Task goal:
The material below has pictures in it. Set down only the lines from the line containing "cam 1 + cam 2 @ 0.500" through the line containing "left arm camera", word for word, and leave the pictures behind.

Input data:

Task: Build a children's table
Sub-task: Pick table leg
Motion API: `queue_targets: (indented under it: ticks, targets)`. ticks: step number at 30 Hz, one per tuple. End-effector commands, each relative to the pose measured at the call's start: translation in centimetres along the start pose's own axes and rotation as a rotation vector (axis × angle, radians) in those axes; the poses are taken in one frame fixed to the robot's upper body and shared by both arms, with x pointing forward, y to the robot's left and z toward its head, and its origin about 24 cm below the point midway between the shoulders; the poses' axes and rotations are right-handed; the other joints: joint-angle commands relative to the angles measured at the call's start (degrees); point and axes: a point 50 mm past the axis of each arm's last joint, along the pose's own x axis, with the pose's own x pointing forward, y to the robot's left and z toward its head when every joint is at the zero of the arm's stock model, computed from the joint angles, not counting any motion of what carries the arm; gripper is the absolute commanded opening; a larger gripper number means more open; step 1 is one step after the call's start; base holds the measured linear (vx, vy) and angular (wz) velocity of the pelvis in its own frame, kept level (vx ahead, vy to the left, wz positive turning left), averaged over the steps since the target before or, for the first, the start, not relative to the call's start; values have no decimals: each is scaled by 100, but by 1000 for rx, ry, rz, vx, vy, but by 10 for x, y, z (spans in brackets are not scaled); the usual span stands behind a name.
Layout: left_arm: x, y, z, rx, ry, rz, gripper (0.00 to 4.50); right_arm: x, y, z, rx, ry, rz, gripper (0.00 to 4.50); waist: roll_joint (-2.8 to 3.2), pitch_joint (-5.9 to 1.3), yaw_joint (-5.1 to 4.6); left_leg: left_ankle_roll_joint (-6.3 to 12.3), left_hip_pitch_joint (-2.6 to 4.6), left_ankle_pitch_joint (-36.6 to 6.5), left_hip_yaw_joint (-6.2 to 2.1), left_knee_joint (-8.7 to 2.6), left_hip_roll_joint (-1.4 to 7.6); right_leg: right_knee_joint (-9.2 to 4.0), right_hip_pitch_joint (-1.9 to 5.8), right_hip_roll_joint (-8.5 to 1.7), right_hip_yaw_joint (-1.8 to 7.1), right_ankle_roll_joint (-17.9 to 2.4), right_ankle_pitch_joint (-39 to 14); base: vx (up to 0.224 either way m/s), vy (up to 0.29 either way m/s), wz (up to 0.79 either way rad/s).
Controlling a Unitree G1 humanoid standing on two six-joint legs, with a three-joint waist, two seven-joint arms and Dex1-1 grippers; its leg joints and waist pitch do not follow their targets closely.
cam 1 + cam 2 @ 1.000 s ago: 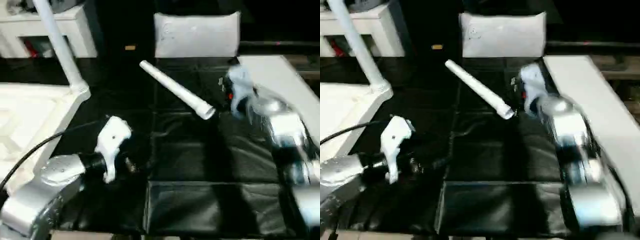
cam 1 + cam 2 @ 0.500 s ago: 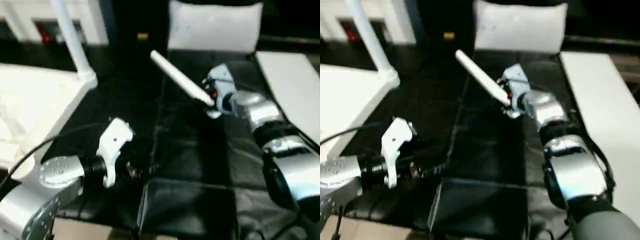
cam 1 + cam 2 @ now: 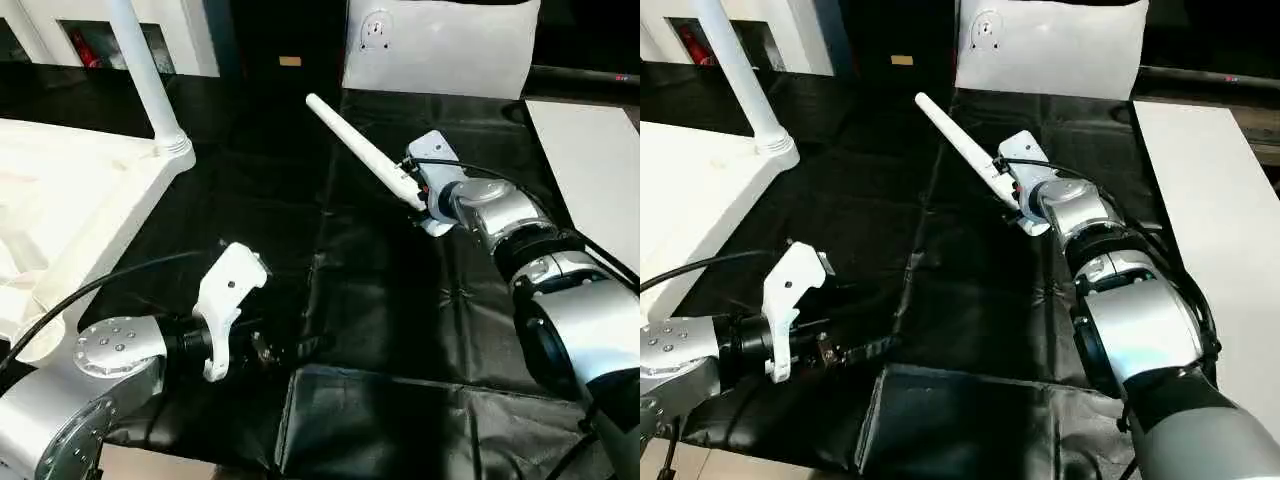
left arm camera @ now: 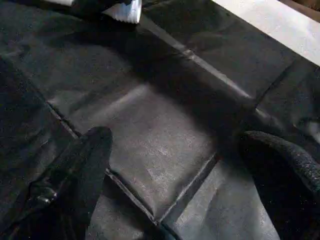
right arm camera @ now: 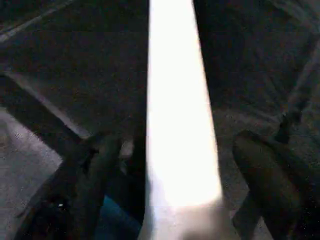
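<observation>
One black mat covering floor; white cabinet behind.

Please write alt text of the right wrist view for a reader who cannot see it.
A white table leg runs lengthwise between the right gripper's two black fingers, which stand apart on either side of it. Under it lies a black mat.

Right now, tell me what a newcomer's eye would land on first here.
A loose white leg lies slantwise on the black mat, with the right gripper at its wide end, fingers either side. At the far left, the white tabletop lies underside up with one leg standing in its corner socket.
</observation>
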Motion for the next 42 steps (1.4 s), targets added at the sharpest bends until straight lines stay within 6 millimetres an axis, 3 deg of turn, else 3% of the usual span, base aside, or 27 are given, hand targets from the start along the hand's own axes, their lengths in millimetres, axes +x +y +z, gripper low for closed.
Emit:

Answer for the task:
cam 1 + cam 2 @ 0.500 s ago: 
cam 1 + cam 2 @ now: 
left arm camera @ now: 

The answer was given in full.